How neural networks could transform your next video call

Reinventing videoconferencing technology, or just giving us 'deepfakes in real time'?
13 October 2020

The tech uses AI to manipulate ‘key points’ on the image of a user’s face. Source: NVIDIA

  • NVIDIA research is developing an SDK that will use AI to reduce video call bandwidth
  • Replacing streams of data-heavy frames, the result is fast, high-quality video even with poor connections 
  • However, some have compared the technology to deepfakes and have questioned its potential to be misused 

There’s nothing like a frozen picture to shatter any pretense of having a normal conversation — for all the practicality of the video call, video streaming is still at the mercy of our internet connection.

NVIDIA Research may have cracked this problem by using artificial intelligence (AI) to reduce call bandwidth while simultaneously improving quality.

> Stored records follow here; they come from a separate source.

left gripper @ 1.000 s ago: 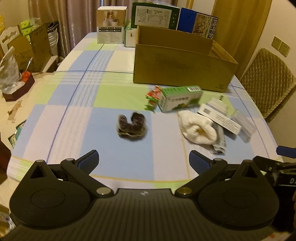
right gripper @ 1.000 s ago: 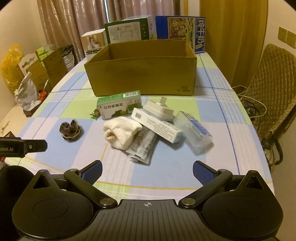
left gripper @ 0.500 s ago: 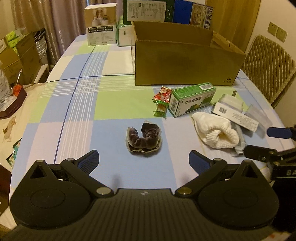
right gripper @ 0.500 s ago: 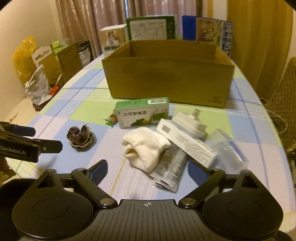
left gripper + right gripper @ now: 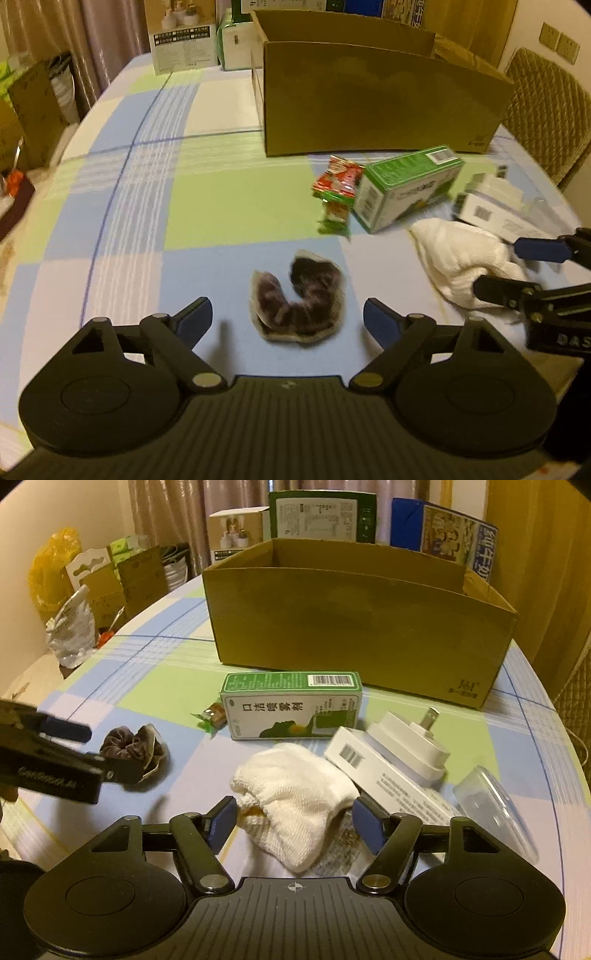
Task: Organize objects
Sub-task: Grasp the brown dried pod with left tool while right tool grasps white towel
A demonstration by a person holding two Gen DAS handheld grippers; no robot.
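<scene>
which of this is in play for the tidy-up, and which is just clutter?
In play: scrunchie, sock, green box, snack packet, white carton, plug, clear tub, cardboard box.
Clutter: cartons behind, yellow bag, chair.

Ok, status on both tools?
Left tool open, around scrunchie. Right tool open, straddling white sock. Nothing gripped. Box behind, unobstructed.

Both cameras sit low over the checked tablecloth [image 5: 122,221], each looking forward between its own fingers toward the cardboard box [image 5: 376,107]. The left view faces it from the left, close to the dark scrunchie [image 5: 299,299]; the right view sits nearer the white sock [image 5: 295,797]. Both share box, scrunchie and sock.
</scene>
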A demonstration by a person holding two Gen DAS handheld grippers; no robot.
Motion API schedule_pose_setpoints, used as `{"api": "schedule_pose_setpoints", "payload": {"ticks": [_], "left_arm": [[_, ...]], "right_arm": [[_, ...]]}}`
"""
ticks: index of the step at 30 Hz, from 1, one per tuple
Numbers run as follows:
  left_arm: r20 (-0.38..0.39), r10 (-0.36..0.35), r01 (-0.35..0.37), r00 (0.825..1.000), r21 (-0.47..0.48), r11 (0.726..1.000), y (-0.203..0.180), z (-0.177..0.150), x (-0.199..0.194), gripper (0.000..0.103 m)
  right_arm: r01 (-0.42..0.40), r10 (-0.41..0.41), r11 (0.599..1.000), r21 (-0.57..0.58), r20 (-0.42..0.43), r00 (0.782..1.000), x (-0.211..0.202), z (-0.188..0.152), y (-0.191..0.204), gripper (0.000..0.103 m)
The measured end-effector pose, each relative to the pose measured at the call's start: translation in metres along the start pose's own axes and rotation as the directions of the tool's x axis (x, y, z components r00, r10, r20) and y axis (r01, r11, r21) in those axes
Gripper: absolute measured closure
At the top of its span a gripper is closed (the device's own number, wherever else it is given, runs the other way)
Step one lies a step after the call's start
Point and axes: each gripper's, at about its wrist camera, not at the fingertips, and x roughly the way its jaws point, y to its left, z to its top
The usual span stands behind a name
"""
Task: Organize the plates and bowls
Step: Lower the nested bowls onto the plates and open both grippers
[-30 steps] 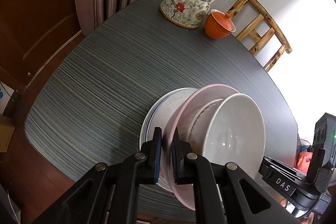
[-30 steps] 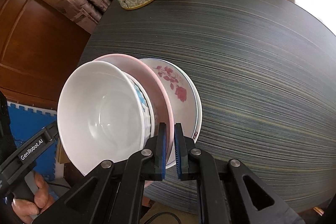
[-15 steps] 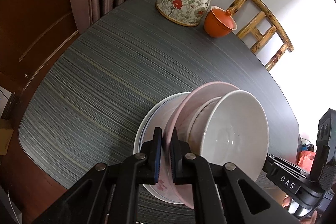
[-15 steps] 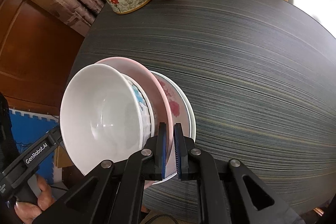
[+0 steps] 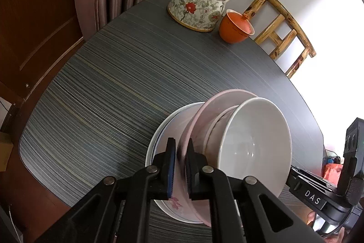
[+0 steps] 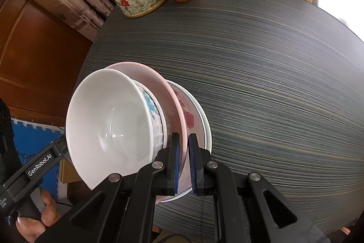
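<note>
My left claw (image 5: 180, 165) is clamped on the near rim of the pink plate (image 5: 227, 98), and my right claw (image 6: 183, 159) pinches the same rim from the opposite side, so the load is shared between two hands and cannot swing. I hold it by the rim because that thin edge is the only part these narrow fingers can bite.

Nested on the pink plate are a patterned bowl with blue marks (image 6: 153, 116) and, inside that, a plain white bowl (image 6: 109, 124). The stack looks tilted in both wrist views, though the lens bends things, so I cannot judge how steep the lean is. A steady pinch on both sides is what keeps the bowls from sliding off.

Just under the pink plate lies a floral plate with red blossoms (image 6: 190, 118), resting on the near part of the dark striped table (image 6: 261, 83). I judge that I am setting the stack onto it, so that everything ends in one pile. Whether the pink plate already touches the floral one I cannot tell; the rims overlap from here.

At the far end of the table a flowered teapot (image 5: 199, 9) and a lidded orange cup (image 5: 235, 26) stand just beside each other, well apart from my pile. A wooden chair (image 5: 284, 22) stands beyond the table's far edge.
</note>
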Motion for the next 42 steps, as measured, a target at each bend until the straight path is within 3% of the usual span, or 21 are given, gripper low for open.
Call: {"api": "schedule_pose_setpoints", "payload": {"ticks": [2, 6, 12, 15, 29, 38, 42], "left_arm": [[0.005, 0.001, -0.001, 1.000, 0.007, 1.000, 0.000, 0.000, 0.000, 0.093], [0.014, 0.006, -0.006, 1.000, 0.011, 1.000, 0.001, -0.002, 0.000, 0.089], [0.031, 0.048, -0.049, 0.998, 0.027, 0.998, 0.005, -0.005, -0.002, 0.073], [0.070, 0.104, -0.108, 0.992, 0.059, 0.992, 0.004, -0.009, -0.006, 0.059], [0.155, 0.127, -0.142, 0.980, 0.092, 0.985, 0.002, -0.027, -0.032, 0.054], [0.261, 0.174, -0.206, 0.950, 0.099, 0.974, 0.002, -0.056, -0.057, 0.053], [0.286, 0.192, -0.231, 0.939, 0.111, 0.966, 0.002, -0.073, -0.060, 0.053]], "right_arm": [[0.016, -0.015, 1.000, -0.009, 0.008, 1.000, -0.001, -0.001, 0.000, 0.090], [0.057, -0.057, 0.998, -0.023, 0.036, 0.998, -0.003, -0.004, -0.004, 0.076], [0.059, -0.059, 0.998, -0.009, 0.053, 0.997, -0.004, -0.006, -0.012, 0.066], [0.070, -0.069, 0.998, -0.010, 0.064, 0.996, -0.005, -0.006, -0.013, 0.061], [0.144, -0.128, 0.985, -0.093, 0.154, 0.980, -0.021, -0.019, -0.007, 0.039], [0.192, -0.145, 0.970, -0.147, 0.280, 0.949, -0.045, -0.042, -0.001, 0.032], [0.229, -0.160, 0.959, -0.168, 0.349, 0.923, -0.056, -0.060, 0.003, 0.028]]}}
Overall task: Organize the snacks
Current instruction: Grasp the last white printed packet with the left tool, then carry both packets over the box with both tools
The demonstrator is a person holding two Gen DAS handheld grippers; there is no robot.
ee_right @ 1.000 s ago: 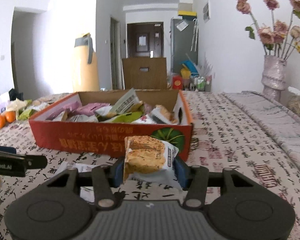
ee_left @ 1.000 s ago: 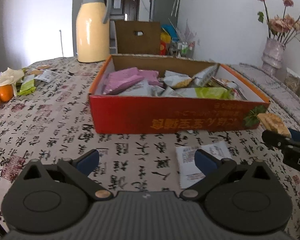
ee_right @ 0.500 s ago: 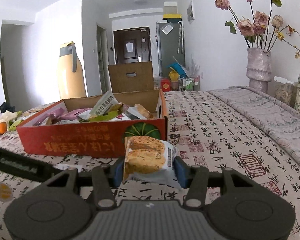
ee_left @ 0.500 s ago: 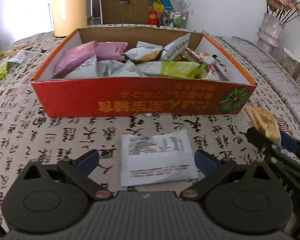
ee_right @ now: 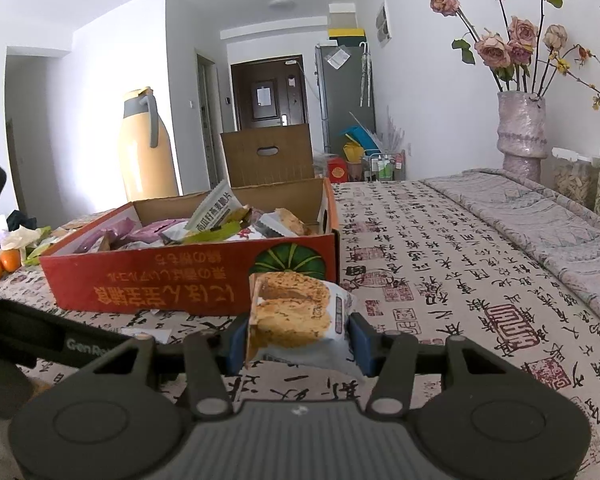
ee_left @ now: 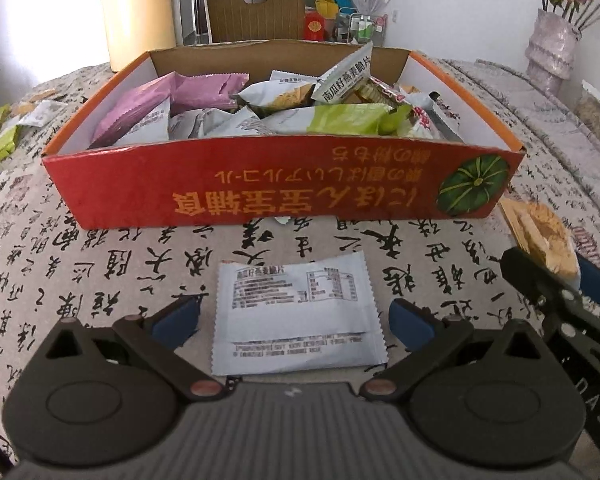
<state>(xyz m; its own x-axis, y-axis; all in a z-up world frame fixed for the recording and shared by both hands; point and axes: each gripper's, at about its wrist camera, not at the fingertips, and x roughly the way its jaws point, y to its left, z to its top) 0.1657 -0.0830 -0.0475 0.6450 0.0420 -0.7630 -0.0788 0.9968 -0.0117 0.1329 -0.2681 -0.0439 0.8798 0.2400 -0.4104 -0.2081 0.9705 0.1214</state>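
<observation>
A red cardboard box [ee_left: 260,188] full of snack packets stands on the calligraphy-print tablecloth; it also shows in the right wrist view [ee_right: 188,280]. A white snack packet [ee_left: 296,312] lies face down on the cloth just before the box. My left gripper [ee_left: 294,320] is open, its fingers on either side of that packet. My right gripper [ee_right: 296,340] is shut on a cake snack packet [ee_right: 296,312], held above the cloth near the box's right front corner; the packet also shows in the left wrist view [ee_left: 540,236].
A yellow thermos [ee_right: 146,152] stands behind the box. Oranges [ee_right: 0,268] and loose wrappers [ee_left: 4,132] lie at the far left. Flower vases [ee_right: 520,132] stand at the right. A brown carton [ee_right: 268,156] is behind the table.
My left gripper has moved forward and down so the white packet now lies between its open fingers. My right gripper has kept its hold on the cake packet and shifted slightly.
</observation>
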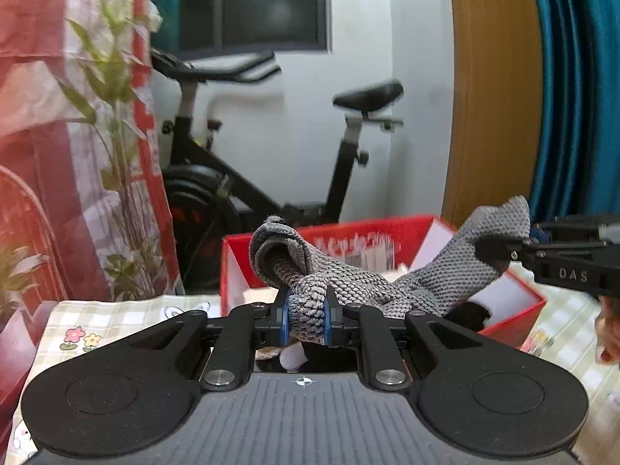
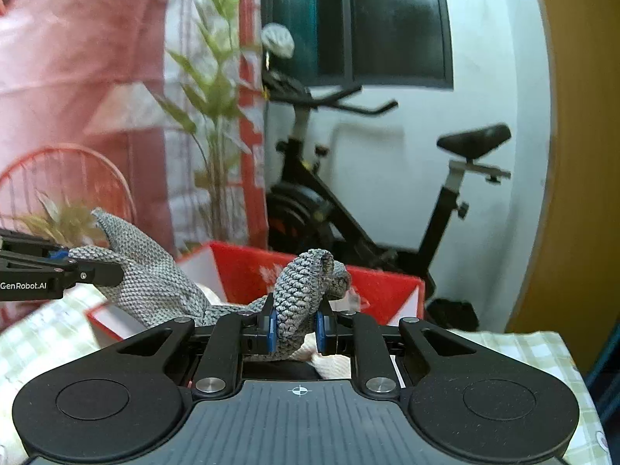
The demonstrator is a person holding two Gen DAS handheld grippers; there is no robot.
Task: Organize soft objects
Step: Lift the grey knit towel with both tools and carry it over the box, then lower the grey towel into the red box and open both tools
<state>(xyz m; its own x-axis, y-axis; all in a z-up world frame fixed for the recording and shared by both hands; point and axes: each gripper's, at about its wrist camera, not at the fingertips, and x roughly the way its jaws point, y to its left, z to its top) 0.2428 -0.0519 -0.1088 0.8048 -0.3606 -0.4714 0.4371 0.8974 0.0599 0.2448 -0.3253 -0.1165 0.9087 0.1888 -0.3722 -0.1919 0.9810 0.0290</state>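
1. left gripper (image 1: 306, 316) is clamped on one bunched end of the grey knitted cloth (image 1: 445, 271).
2. right gripper (image 2: 296, 327) pinches the other end.
3. the cloth hangs above the red box (image 1: 519, 310), at 12 o'clock from both.

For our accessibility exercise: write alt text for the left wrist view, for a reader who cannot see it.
The left gripper pinches a grey knitted cloth whose other end the right gripper holds, above an open red box on a checked tablecloth. An exercise bike stands behind.
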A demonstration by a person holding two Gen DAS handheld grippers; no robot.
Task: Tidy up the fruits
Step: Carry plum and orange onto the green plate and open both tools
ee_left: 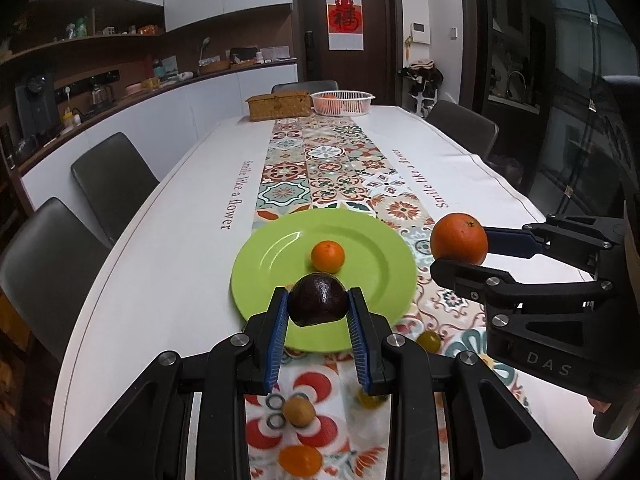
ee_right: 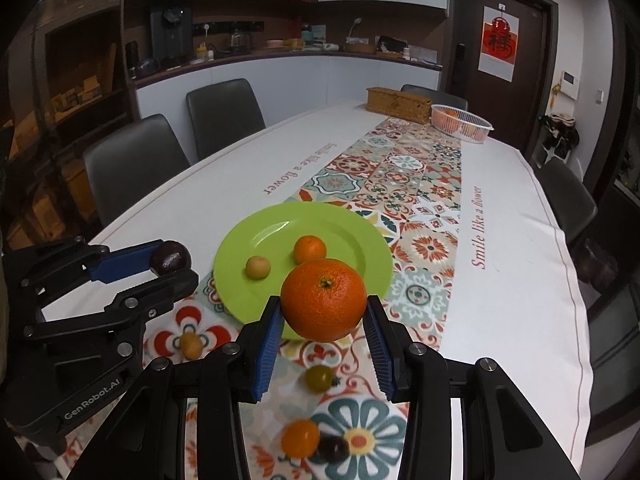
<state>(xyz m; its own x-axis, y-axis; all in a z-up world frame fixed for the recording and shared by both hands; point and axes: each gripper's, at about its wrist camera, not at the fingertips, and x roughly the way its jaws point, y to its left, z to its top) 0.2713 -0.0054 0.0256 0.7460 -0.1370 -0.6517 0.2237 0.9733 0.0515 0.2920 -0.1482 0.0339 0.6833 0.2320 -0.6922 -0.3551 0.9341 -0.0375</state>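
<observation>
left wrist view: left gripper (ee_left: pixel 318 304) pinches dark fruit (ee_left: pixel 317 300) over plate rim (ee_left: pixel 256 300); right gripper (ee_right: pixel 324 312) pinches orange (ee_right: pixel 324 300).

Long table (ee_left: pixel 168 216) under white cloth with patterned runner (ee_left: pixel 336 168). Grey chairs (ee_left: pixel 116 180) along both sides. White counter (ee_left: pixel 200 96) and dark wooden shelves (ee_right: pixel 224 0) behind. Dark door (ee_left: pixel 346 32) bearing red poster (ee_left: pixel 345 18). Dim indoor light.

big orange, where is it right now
The big orange is clamped in the right claw, held above the near edge of the green plate, right of the dark avocado.
</observation>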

Dubbed NVIDIA Maxine, the solution is a software development kit (SDK) for developers of videoconferencing services. Applications based on Maxime can reduce video bandwidth to one-tenth of the current standard H. 254 video compression technology or ‘codec’, according to the firm.

Not only can this provide a better experience for users, but it could dramatically cut costs for providers.

NVIDIA Maxine — how it works

The technology works by replacing traditional, data-heavy video frames with neural data.

With AI-assisted calls, the recipient sees a reference image of the caller. Instead of a stream of high-res images, the system sends specific reference points around the sender’s eyes, nose, and mouth. A generative adversarial network (GAN) then uses the reference image combined with the key points to reconstruct subsequent images.

Because these keypoints are so much smaller than full images, much less data is sent, so a user could have much slower internet, but still provide a clear, functional video chat.

The results have to be seen to be believed…

NVIDIA says that the SDK can allow developers to add a feature to filter out common background noise. Others such as Autoframe can ensure the camera is on a user’s face for a more personal, engaging conversation — even if they get up to wander around the room — while Gaze Correction uses software to adjust what people see on screen so that the person you’re talking to appear to be looking at you, even if they’re gazing off to the side.

Developers can also add conversational AI functionality, which can enable translations in real-time and ‘virtual assistants’ to take meeting notes and answer questions in ‘human-like’ voices.

Real-time conversational AI services with NVIDIA Jarvis.

Real-time conversational AI services with NVIDIA Jarvis. Source: NVIDIA

Let’s not forget the ability to use avatars — NVIDIA proudly showcased this feature being used with a giant alien head.

Deepfakes in real-time?

NVIDIA Maxine will be available to AI developers, software partners, computer manufacturers, and startups, so it could start appearing, well, everywhere.

But while the technology could help tackle the issue of low bandwidth, which occasionally has individuals turning off their video entirely, many have commented that it will further sever any remaining real-life connection that video conferencing tools are helping us cling on to.

“Basically this is deepfake in real-time,” one YouTube user commented. Others suggested you could potentially “fake yourself” or somebody else into a video meeting, or that it could increase the chance of being phished by a cybercriminal posing as a family member or friend.

Some have also questioned whether the trade-off of lower bandwidth on the sender’s side would mean higher CPU consumption on the recipient’s to recreate the reference image — and, more cynically, whether this demand would open a further avenue for sales of NVIDIA’s graphics processing units (GPUs).